Asked at a news conference about Sears' using "Anglo-Saxon adjectives," Murray said media hype in the lead-up to the match added to the tension for everybody involved.

"It's completely normal that, yeah, the whole first set everyone was tight. My physical trainer … Even Tomas, who very rarely says anything on the court, there was tension there for him, as well," Murray said. "Yeah, in the heat of the moment you can say stuff that you regret. And, yeah, that's it."

There were also complaints from Berdych about the balls — the umpire checked them, no problem. And then there was an attempt by Berdych at some mild-mannered trash talk as the players swapped ends after he captured the first set.

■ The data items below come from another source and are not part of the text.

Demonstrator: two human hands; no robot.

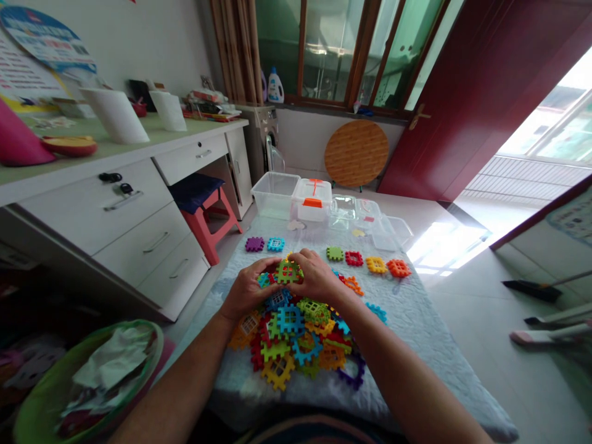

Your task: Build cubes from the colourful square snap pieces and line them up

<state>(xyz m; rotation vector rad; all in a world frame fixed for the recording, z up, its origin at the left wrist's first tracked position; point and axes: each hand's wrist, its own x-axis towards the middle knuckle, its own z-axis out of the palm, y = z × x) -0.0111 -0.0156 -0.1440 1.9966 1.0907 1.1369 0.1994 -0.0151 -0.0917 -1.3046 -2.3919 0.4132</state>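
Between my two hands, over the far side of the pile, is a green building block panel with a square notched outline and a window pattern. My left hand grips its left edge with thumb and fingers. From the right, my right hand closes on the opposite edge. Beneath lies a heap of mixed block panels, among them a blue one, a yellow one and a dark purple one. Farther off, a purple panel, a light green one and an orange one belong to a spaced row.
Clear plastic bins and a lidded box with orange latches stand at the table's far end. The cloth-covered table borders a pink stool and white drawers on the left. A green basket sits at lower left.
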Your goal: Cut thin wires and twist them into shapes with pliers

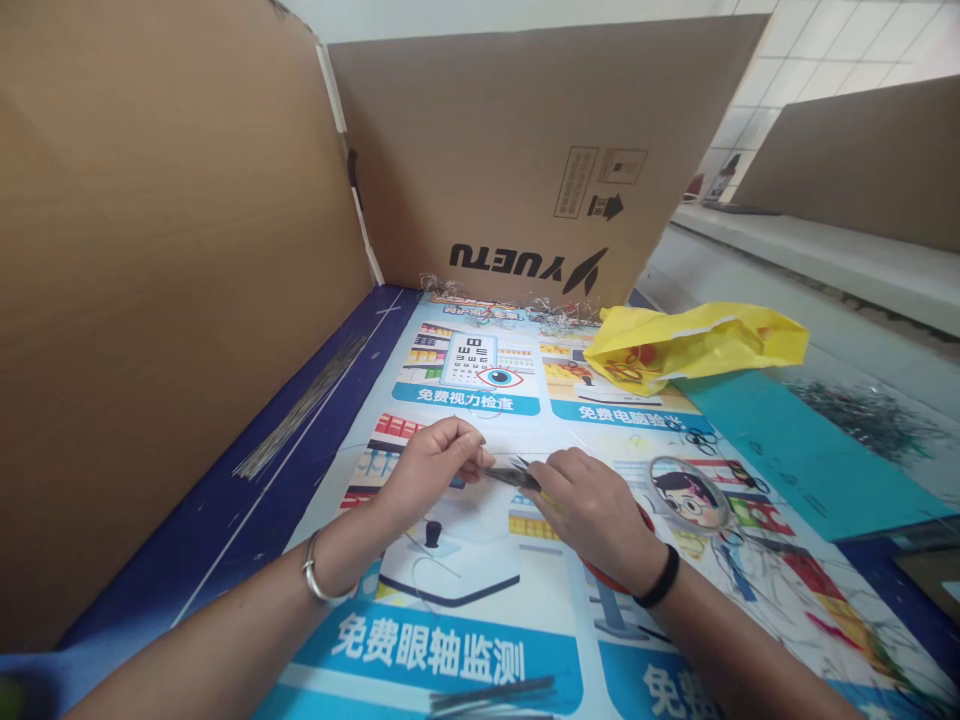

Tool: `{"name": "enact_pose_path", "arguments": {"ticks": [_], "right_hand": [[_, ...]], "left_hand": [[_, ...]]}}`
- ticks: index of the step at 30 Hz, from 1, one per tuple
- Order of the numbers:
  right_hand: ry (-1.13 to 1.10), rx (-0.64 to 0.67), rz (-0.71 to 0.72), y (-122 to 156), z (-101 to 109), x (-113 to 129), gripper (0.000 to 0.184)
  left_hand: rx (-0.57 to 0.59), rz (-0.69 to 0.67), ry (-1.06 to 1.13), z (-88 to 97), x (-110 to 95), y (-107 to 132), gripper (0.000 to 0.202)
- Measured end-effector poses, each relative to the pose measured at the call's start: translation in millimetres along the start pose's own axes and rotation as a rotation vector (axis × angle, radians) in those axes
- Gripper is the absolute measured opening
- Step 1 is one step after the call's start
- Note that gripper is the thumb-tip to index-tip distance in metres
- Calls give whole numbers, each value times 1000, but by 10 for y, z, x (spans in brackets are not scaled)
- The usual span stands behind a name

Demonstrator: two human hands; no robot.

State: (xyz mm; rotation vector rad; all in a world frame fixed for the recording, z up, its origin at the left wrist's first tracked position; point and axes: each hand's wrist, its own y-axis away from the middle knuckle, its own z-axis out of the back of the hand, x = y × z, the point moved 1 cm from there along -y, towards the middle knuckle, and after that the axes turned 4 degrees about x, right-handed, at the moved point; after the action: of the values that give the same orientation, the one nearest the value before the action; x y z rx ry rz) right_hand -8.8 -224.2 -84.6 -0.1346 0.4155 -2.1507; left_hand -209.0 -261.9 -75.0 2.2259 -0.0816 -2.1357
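Observation:
Near the middle of the printed sheet, my right hand [596,515] is wrapped round a pair of pliers [514,476] with dark pointed jaws and red and yellow handles. The jaws are slightly apart and point left. Just at their tips, my left hand [435,465] is closed in a pinch, thumb against fingers. A thin wire seems to come from that pinch, though most of it is too fine to make out. Below the hands a short curved piece of wire [439,568] lies on the sheet.
Cardboard walls [525,150] stand behind and at the left. A wire bundle [300,405] lies left; dark rods [495,695] lie in front. To the right are a yellow bag [720,340], a tape roll [688,495], a teal sheet [810,460] and a wire heap [870,415].

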Motion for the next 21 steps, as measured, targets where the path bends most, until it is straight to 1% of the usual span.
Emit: {"name": "enact_pose_path", "arguments": {"ticks": [5, 7, 11, 14, 17, 21], "right_hand": [[52, -172, -88, -14, -18, 23, 17], [101, -212, -76, -8, -9, 42, 18], [232, -190, 63, 25, 10, 97, 17], [289, -161, 142, 45, 29, 124, 22], [307, -167, 178, 47, 44, 131, 24], [313, -177, 194, 32, 46, 134, 24]], "left_hand": [[-50, 101, 234, -3, 51, -23, 22], [-59, 132, 324, -22, 68, -19, 21], [-83, 157, 447, -80, 72, 18, 20], [-65, 153, 494, -124, 64, 44, 18], [-43, 145, 519, -159, 53, 58, 14], [-63, 157, 500, -183, 39, 73, 13]]}}
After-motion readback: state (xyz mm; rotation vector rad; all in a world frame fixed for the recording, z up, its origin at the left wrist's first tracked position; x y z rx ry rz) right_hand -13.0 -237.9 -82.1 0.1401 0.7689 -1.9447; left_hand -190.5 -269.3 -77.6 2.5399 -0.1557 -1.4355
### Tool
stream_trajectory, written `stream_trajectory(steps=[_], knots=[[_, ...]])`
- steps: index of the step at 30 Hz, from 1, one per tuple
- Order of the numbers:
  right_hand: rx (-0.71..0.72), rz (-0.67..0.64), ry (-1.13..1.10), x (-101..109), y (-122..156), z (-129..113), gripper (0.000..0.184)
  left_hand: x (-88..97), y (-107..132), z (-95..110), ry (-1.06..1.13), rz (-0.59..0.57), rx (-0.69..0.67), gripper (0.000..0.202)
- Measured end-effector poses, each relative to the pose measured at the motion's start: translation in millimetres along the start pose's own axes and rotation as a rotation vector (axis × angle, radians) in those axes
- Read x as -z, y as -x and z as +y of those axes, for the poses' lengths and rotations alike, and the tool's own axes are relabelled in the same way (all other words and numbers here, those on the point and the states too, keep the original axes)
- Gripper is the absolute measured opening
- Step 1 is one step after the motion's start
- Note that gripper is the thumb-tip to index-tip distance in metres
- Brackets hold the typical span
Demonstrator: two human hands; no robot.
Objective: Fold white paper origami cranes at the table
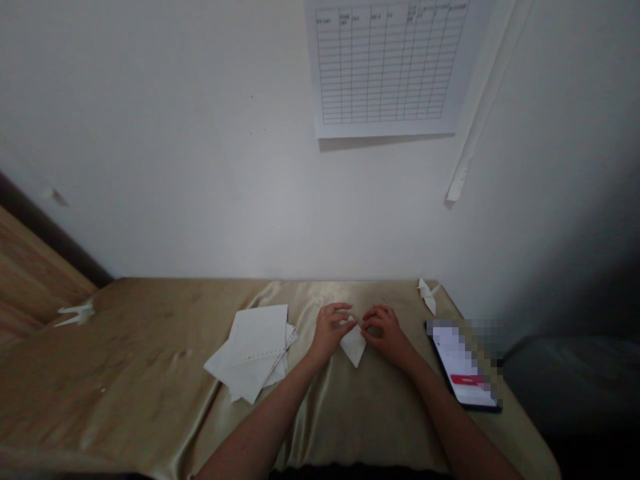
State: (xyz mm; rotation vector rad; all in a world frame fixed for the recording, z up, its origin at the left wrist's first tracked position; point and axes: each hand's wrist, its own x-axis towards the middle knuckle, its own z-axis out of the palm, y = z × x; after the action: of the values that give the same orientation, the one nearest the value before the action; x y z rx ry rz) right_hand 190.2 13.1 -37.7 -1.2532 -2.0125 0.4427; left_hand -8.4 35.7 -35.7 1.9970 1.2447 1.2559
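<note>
A small piece of folded white paper point(355, 348), diamond-shaped with a point toward me, lies on the gold cloth between my hands. My left hand point(331, 327) pinches its upper left edge with thumb and fingers. On the other side, my right hand point(384, 328) has its fingertips closed on the upper right edge. The paper's far tip shows between the two thumbs. Left of my left forearm lies a loose stack of white paper sheets point(257, 340), several of them turned at different angles.
A tablet or large phone point(463, 381) with a lit screen lies at the right edge of the cloth-covered table point(150, 373). Folded paper cranes sit at the back right point(427, 297) and far left point(77, 313). A printed chart point(385, 73) hangs on the wall behind.
</note>
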Motion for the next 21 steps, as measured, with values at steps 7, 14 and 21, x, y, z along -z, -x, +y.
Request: stream_trajectory(steps=[7, 14, 21], knots=[[0.007, -0.009, 0.007, -0.6, 1.6, -0.6, 0.006, 0.3, -1.2, -1.8, -0.005, 0.035, 0.026, 0.007], [-0.017, -0.012, 0.014, -0.6, 0.5, -0.4, 0.006, 3.1, -0.3, -3.1, 0.039, 0.100, 0.052, 0.007], [-0.016, -0.027, 0.040, -0.4, 1.0, 2.2, 0.003, 3.7, -0.9, -3.4, 0.042, 0.097, 0.040, 0.013]])
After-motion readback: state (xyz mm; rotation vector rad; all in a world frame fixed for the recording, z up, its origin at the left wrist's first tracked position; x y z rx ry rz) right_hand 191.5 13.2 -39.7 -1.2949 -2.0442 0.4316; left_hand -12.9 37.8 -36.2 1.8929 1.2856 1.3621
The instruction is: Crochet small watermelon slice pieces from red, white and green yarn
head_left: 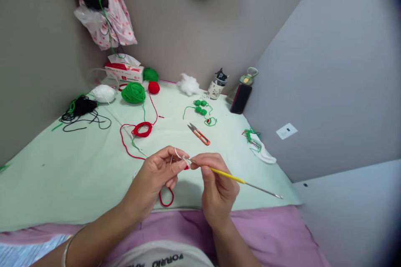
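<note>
Between thumb and fingers, my left hand (163, 169) pinches a small red and white crochet piece (187, 166), with white yarn running over its fingers. My right hand (217, 183) grips a yellow-handled crochet hook (227, 175); one metal end meets the white stitches, and the other points down to the right. Fingers partly cover the piece. Below my left hand hangs a loop of red yarn (166, 204). Just beyond my hands lie orange-handled thread snips (199, 134) with blades apart, and a ring of red yarn (142, 129).
Green (133, 92), white (104, 93) and red yarn balls (153, 87) sit at the back left, near a tissue box (125, 71) and tangled black yarn (79, 108). Small green crochet balls (200, 107), white stuffing (188, 84), a decorated cup (216, 87) and a phone (241, 99) stand further right.
</note>
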The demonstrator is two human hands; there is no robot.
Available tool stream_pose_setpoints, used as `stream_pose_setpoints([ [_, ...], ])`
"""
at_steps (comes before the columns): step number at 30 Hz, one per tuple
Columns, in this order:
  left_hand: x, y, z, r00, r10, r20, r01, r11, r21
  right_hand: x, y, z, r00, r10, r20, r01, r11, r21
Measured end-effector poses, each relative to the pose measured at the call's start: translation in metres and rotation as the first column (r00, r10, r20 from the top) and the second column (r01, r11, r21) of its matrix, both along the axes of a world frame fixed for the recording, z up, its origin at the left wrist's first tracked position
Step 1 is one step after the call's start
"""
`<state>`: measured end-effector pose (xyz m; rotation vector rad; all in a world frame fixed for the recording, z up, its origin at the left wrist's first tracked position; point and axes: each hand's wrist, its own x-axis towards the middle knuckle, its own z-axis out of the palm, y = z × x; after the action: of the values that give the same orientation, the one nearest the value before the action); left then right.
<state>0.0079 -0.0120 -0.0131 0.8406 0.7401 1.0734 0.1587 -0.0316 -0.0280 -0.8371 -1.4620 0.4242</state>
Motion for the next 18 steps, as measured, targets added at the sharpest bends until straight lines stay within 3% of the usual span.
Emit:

Berdych muttered something as the two men crossed, causing an annoyed Murray to complain loudly to the umpire, Pascal Maria. When Maria asked Berdych what he said, he responded, "Good play, Tomas. That's all I said."

That was pretty much the end of the good play from Berdych in the match.

Tensions were high before the match because Murray's former coach, Dani Vallverdu, is now in Berdych's camp performing the same duties. Murray acknowledged the acrimony on the court, but blamed the media for making a bigger deal of Vallverdu's move from Murray to Berdych in November.

"You wanted there to be tension," he said after the match.

"A lot was made of Dani, my ex-coach, working with him. ... This is sport, there's more to life than sport. It was a little unfair and created extra tension."

Top-ranked Serena Williams has won all five Australian Open finals she has contested, her last coming in 2010. After holding on to win the tough first set against 19-year-old Madison Keys, the 18-time Grand Slam champion dominated the second set in a 7-6 (5), 6-2 victory.

Sharapova won the 2008 title, but was outplayed in her two other trips to the final — by Williams in 2007 and by Victoria Azarenka in 2012. She has lost her last 15 matches to Williams.

The statistics point to another win for Williams, but she's not getting ahead of herself.

"Again. I have to win. Everyone's expecting me to win. But we'll see," Williams said. "She's playing unbelievable. She was almost out of the tournament and has been playing better every single match. It's impressive."